Odcina to „młodej lewicy” drogę do dialogu z klasą średnią rozczarowaną liberalnymi obietnicami, z którą ma większą wspólnotę języka i środowiska. Utrudnia też rozciągnięcie swoich pobudek i dróg dojścia do lewicowych wartości na całą swoją klasę, opierając się właśnie na wspólnych doświadczeniach. Lewicowy projekt opiekuńczego państwa o społecznym profilu gospodarki jest przecież najlepszym środowiskiem dla realizacji aspiracji i interesów klasy średniej, a „młoda lewica” jest nie tyle podgrupą działającą przeciwko swojej klasie, ale właśnie tą częścią klasy, która rozumie swoje interesy i to, że są one zbieżne z interesami klasy ludowej. Docenienie warstw klasy średniej, szczególnie niższych, nie jest żadną zdradą lewicowych wartości, a wręcz stwarza szansę na oparcie ich w szerszej grupie ludzi. Dobrym przykładem jest tutaj protest lekarzy-rezydentów z jego postulatem podniesienia nakładów budżetowych na ochronę zdrowia do 6,8%. Postulat ten jest korzystny dla klasy średniej (więcej dobrze płatnych i stabilnych miejsc pracy dla kadry lekarskiej i pielęgniarskiej), ale także dla klasy ludowej (większa dostępność do publicznej opieki zdrowotnej o wysokim standardzie). Działa natomiast przeciwko klasie wyższej, która blokuje dofinansowanie ochrony zdrowia przez lobbowanie za niskimi podatkami lub budowanie swoich wielomilionowych interesów w procesie postępującej prywatyzacji służby zdrowia. Układ ten jest nie tylko bardziej korzystny dla lewicy, ale także bardziej odpowiadający rzeczywistości klasowej.

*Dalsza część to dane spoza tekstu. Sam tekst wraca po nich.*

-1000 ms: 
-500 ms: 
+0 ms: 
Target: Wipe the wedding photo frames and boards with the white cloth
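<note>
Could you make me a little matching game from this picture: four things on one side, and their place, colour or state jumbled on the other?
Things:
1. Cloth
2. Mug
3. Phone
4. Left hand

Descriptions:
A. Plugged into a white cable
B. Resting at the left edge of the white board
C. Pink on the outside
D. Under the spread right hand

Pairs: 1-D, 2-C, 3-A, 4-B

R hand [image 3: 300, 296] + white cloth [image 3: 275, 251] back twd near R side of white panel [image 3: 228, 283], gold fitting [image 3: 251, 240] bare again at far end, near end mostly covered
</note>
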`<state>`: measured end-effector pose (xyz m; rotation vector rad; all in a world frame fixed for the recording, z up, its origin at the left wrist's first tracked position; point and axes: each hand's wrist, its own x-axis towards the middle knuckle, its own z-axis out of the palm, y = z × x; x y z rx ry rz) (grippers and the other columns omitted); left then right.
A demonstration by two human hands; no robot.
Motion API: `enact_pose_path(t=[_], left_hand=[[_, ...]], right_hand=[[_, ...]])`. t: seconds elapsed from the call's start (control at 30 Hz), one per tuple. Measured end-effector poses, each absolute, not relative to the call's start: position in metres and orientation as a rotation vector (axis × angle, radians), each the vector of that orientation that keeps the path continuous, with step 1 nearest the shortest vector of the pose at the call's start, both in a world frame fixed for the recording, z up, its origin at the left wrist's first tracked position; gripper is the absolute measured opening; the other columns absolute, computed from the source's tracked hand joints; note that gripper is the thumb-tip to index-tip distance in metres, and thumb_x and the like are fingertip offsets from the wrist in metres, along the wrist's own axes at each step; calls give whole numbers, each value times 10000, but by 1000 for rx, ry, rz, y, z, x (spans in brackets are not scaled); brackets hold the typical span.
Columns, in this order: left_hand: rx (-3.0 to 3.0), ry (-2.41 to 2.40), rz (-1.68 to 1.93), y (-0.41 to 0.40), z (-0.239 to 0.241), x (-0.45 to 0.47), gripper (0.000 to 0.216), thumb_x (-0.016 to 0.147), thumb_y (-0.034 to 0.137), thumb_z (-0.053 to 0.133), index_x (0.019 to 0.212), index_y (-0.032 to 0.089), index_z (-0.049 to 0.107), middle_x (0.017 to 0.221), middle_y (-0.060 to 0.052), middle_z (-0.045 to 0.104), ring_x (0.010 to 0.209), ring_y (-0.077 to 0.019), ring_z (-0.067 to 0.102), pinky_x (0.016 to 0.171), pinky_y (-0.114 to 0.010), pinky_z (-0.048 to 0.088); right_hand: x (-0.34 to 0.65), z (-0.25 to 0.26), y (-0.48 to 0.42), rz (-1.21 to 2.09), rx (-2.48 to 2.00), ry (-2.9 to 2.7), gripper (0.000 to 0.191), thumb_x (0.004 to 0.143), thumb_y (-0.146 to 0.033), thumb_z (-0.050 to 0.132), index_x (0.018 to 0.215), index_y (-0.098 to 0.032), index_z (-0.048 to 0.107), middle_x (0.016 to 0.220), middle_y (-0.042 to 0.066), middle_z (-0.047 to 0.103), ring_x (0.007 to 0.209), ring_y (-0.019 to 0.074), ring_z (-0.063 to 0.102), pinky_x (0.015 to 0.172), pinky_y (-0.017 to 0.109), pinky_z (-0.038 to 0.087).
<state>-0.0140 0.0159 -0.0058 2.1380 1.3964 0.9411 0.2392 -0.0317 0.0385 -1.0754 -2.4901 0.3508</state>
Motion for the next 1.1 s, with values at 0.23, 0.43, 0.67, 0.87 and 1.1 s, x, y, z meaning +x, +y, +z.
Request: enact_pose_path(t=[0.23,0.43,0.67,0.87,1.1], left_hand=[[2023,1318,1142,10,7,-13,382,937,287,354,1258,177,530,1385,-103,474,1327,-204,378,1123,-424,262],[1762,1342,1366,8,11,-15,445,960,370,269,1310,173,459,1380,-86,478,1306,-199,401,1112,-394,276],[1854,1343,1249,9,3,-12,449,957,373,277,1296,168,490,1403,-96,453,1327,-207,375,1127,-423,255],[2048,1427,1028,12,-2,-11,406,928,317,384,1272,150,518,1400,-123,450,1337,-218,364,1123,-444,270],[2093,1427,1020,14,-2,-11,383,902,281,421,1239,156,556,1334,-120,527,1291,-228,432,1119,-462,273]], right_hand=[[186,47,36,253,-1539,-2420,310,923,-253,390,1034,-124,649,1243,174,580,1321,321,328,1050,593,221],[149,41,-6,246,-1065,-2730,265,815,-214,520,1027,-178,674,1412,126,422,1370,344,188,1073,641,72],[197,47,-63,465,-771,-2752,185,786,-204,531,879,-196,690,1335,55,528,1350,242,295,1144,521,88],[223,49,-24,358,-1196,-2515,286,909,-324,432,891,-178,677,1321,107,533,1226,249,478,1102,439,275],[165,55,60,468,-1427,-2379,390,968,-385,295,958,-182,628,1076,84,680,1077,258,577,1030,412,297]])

Pogodzenie się z własną sytuacją klasową pozwala także uczciwiej podejść do relacji z klasą ludową, która, podobnie jak klasa średnia, przez ostatnie sto lat przeszła ogromne zmiany. Zrozumienie klasowości może być pierwszym krokiem do wyzbycia się paternalistycznego podejścia wobec klasy ludowej, którą część lewicy wiecznie chce edukować, uświadamiać czy organizować, jednocześnie posługując się własnymi wyobrażeniami na jej temat. Stąd rodzą się takie wizje ludu jako ostoi konserwatywnego modelu społeczeństwa, gdzie rządzą ojciec, mąż i pleban, ludzi nie interesuje nic co poza granicami własnego sołectwa, a radioodbiorniki odbierają wyłącznie Radio Maryja i piosenki Zenka Martyniuka. U niektórych komentatorów rodzi to przekonanie, że lewica musi koniecznie odpuścić część postulatów (zwłaszcza obyczajowych), bo jeśli pleban nie wyrazi zgody lub jakiś prawicowy elitarny salonik nie przybije symbolicznej pieczątki akceptacji programu, to wśród ludu żadnej lewicy nie będzie.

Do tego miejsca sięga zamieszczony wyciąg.